TASK DETAILS:
The line containing "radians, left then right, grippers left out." marks the end: extract everything from the first line of the data through that line, exactly, with no pictures.

--- TASK INPUT ---

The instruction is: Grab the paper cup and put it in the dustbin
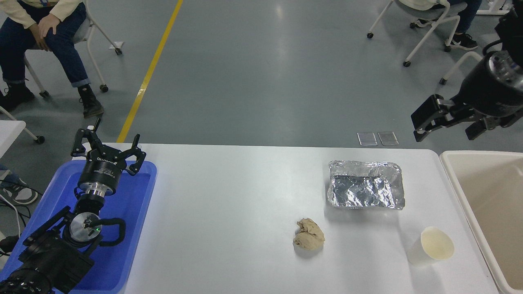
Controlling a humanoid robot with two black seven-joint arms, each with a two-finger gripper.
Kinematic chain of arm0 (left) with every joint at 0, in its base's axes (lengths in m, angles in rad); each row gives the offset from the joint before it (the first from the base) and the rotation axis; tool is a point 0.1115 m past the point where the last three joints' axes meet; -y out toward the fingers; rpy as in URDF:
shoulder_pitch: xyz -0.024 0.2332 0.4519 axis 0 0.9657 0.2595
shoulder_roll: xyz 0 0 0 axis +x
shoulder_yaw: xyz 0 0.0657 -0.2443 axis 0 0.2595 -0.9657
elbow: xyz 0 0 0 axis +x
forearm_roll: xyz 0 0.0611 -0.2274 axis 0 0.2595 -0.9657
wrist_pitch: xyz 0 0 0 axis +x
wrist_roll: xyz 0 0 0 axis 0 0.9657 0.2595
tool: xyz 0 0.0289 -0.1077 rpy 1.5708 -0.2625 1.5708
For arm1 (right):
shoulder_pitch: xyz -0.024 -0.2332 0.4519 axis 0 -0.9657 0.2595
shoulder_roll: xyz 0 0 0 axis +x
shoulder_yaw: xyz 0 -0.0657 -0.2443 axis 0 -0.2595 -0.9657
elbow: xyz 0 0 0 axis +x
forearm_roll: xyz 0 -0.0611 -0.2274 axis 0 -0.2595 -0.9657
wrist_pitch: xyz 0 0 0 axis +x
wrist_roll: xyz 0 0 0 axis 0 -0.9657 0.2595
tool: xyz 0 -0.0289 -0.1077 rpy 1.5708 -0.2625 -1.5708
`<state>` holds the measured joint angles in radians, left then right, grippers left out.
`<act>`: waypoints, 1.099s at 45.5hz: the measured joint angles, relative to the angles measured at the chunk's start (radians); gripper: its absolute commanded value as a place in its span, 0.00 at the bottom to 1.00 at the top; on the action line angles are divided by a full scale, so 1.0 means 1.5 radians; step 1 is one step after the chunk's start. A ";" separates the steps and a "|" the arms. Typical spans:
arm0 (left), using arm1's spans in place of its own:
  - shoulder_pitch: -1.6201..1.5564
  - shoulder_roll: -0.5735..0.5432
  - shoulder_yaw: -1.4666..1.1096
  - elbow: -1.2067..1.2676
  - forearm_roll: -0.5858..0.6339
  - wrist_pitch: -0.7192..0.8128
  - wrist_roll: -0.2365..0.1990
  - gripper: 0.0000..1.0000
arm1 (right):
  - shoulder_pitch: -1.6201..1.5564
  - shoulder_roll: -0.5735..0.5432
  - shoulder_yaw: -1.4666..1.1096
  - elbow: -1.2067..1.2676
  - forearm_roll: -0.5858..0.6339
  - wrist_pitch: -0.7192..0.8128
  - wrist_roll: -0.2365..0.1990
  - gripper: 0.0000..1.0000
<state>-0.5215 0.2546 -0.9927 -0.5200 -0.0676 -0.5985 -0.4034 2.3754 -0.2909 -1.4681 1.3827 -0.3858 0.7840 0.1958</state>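
dustbin cut by right edge, right arm cut off too

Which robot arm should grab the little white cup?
The right one. Its open claw hangs on the same side as the paper cup and the dustbin. The left claw is parked far off over the blue tray.

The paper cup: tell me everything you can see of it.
The paper cup is small, plain white outside and cream inside, and tapers down from a round rim. It looks empty. It sits on the white table near the front right corner, its mouth towards the camera, so I cannot tell whether it is upright or tipped. Only the table touches it. The foil tray lies behind it, the crumpled paper ball to its left, the dustbin to its right.
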 measured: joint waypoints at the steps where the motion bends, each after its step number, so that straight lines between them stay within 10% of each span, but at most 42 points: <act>1: 0.000 0.000 0.000 0.000 0.000 0.000 0.000 1.00 | -0.003 -0.001 0.002 0.001 -0.002 0.000 -0.004 1.00; 50: 0.000 0.000 -0.001 0.000 0.000 0.001 0.000 1.00 | -0.245 -0.134 0.036 0.020 -0.040 -0.141 -0.031 1.00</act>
<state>-0.5217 0.2541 -0.9938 -0.5199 -0.0678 -0.5967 -0.4035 2.0074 -0.4922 -1.4139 1.4126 -0.4465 0.5720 0.1487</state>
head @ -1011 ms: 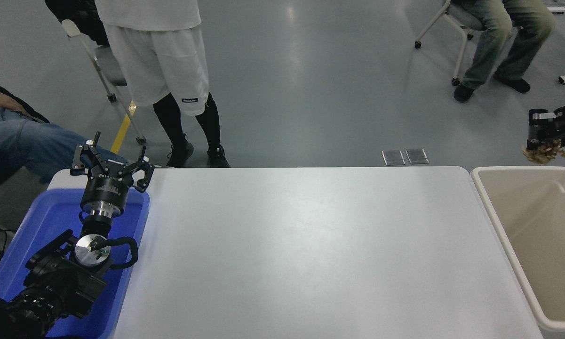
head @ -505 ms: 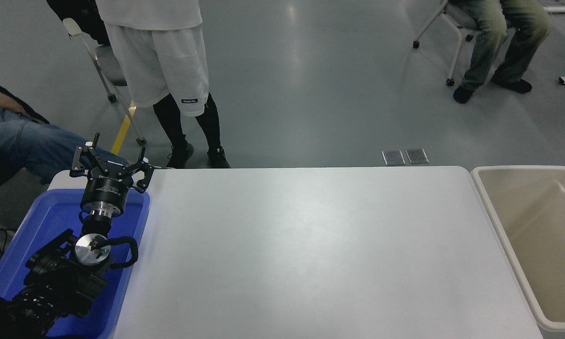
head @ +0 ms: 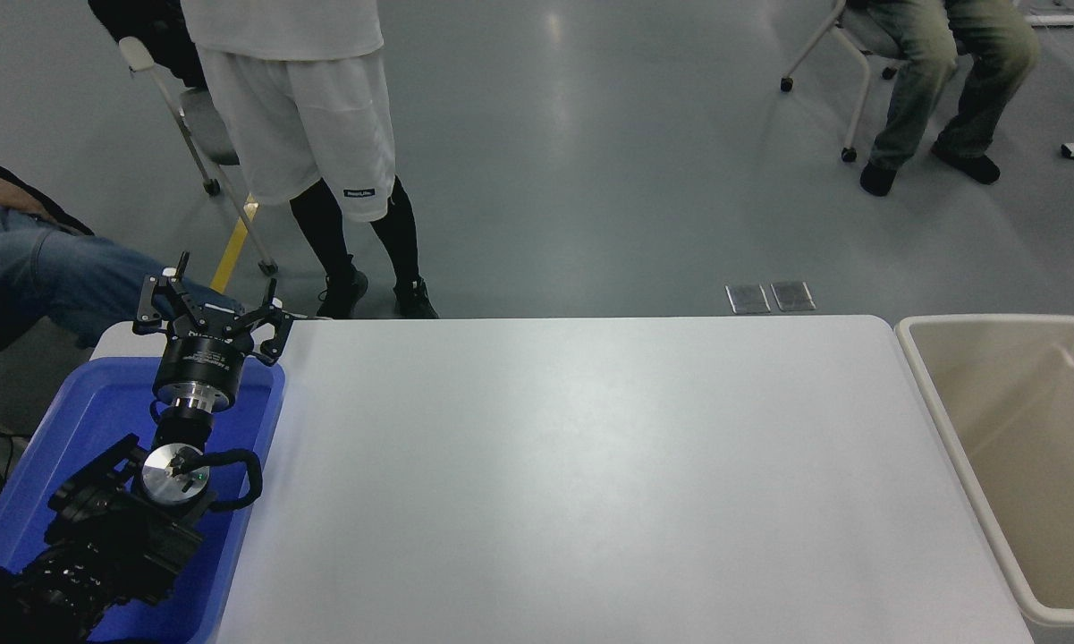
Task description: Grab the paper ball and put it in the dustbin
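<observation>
The beige dustbin (head: 926,380) with a rounded white rim stands off the table's right end, and what shows of its inside is bare wall. The paper ball is out of view. My right arm and gripper are out of the picture. My left gripper (head: 212,298) is parked at the lower left above the far end of a blue tray, its fingers spread open with nothing between them.
A shallow blue tray (head: 71,429) lies under the left arm at the table's left edge. The white table (head: 590,465) spans the middle. A person in white shorts (head: 308,134) stands beyond the far edge; others sit at the left and top right.
One second ago my right gripper hung above the dustbin's far right corner with the paper ball in it. It then left the picture with the ball. The left arm stayed still.
</observation>
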You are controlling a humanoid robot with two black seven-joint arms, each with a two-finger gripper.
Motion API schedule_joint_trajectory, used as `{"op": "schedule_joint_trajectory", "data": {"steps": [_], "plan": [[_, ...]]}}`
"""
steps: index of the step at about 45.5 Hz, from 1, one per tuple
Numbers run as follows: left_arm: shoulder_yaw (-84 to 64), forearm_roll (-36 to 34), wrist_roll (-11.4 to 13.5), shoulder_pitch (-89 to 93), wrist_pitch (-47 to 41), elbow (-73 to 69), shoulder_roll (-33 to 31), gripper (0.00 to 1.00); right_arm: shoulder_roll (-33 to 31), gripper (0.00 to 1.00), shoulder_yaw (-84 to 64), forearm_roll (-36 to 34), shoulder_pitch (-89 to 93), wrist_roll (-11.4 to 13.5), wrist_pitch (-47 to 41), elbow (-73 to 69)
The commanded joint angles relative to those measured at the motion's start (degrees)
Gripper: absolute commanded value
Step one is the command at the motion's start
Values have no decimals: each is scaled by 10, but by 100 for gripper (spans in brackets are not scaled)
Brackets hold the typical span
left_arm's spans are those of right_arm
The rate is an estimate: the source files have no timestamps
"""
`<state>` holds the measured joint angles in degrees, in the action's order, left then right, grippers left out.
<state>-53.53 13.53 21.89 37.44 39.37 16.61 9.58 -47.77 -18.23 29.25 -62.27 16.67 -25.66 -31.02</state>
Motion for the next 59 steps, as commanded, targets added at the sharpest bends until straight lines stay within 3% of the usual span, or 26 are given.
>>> {"op": "schedule_joint_trajectory", "data": {"steps": [1, 18, 27, 56, 57, 59], "plan": [[0, 0, 0, 0, 0, 0, 0, 99, 29, 0, 71, -21, 80, -1, 133, 13], [0, 0, 0, 0, 1, 0, 0, 99, 152, 0, 107, -121, 157, -8, 242, 175], [0, 0, 0, 0, 0, 0, 0, 99, 161, 0, 107, -167, 160, -9, 256, 188], [0, 0, 0, 0, 1, 0, 0, 99, 182, 0, 99, -162, 181, -9, 257, 200], [0, -1, 0, 0, 1, 0, 0, 99, 181, 14, 97, -159, 181, -9, 257, 201], [0, 0, 0, 0, 1, 0, 0, 99, 175, 54, 94, -157, 181, -9, 266, 206]]}}
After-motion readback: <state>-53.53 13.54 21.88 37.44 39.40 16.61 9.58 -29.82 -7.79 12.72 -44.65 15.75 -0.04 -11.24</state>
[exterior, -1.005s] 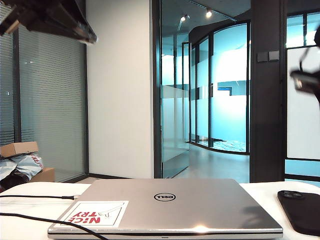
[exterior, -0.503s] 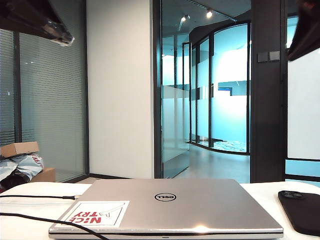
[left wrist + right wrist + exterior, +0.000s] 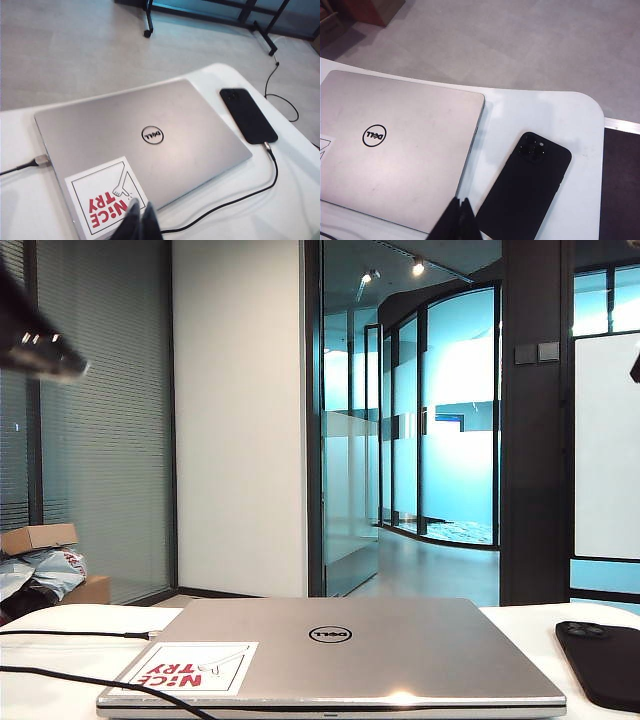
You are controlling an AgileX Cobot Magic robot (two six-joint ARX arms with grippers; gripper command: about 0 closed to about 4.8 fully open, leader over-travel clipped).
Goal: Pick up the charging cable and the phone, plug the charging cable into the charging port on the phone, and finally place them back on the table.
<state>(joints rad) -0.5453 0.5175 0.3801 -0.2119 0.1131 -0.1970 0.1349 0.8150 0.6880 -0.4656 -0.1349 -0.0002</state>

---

RESPONSE TO THE TASK:
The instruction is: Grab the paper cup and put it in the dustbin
Controlling a humanoid robot with two black seven-joint arms, each with a two-finger gripper.
Kinematic chain of arm0 (left) with every joint at 0, in its base's axes (lengths in m, angles in rad); each row gives the offset from the joint before it (the first from the base) and the rotation axis; tool is a point 0.1115 m past the point where the last three joints' axes meet; -y out toward the fingers; rpy as in URDF:
shoulder_pitch: xyz -0.024 0.2332 0.4519 axis 0 0.9657 0.2595
shoulder_roll: xyz 0 0 0 axis +x
shoulder_yaw: xyz 0 0.0657 -0.2443 axis 0 0.2595 -0.9657
elbow: xyz 0 0 0 axis +x
forearm_roll: xyz 0 0.0611 -0.2274 axis 0 0.2595 -0.9657
wrist_pitch: xyz 0 0 0 axis +x
wrist_roll: xyz 0 0 0 axis 0 0.9657 0.2595
tool: xyz 0 0.0289 -0.1077 rpy 1.5708 -0.2625 1.5708
For arm1 (right):
shoulder_pitch: xyz -0.024 -0.2332 0.4519 axis 0 -0.9657 0.2595
shoulder_roll: xyz 0 0 0 axis +x
shoulder_yaw: xyz 0 -0.0657 -0.2443 axis 0 -0.2595 -0.9657
elbow: xyz 0 0 0 axis +x
forearm_roll: xyz 0 -0.0611 -0.2274 axis 0 -0.2595 -0.9657
wrist_pitch: xyz 0 0 0 axis +x
wrist_roll: xyz 0 0 0 axis 0 -0.9657 0.2595
tool: xyz 0 -0.0289 -0.1077 rpy 1.5708 -0.2625 -1.5708
`<state>` holds the measured joint angles in radians, left then right, grippers left out.

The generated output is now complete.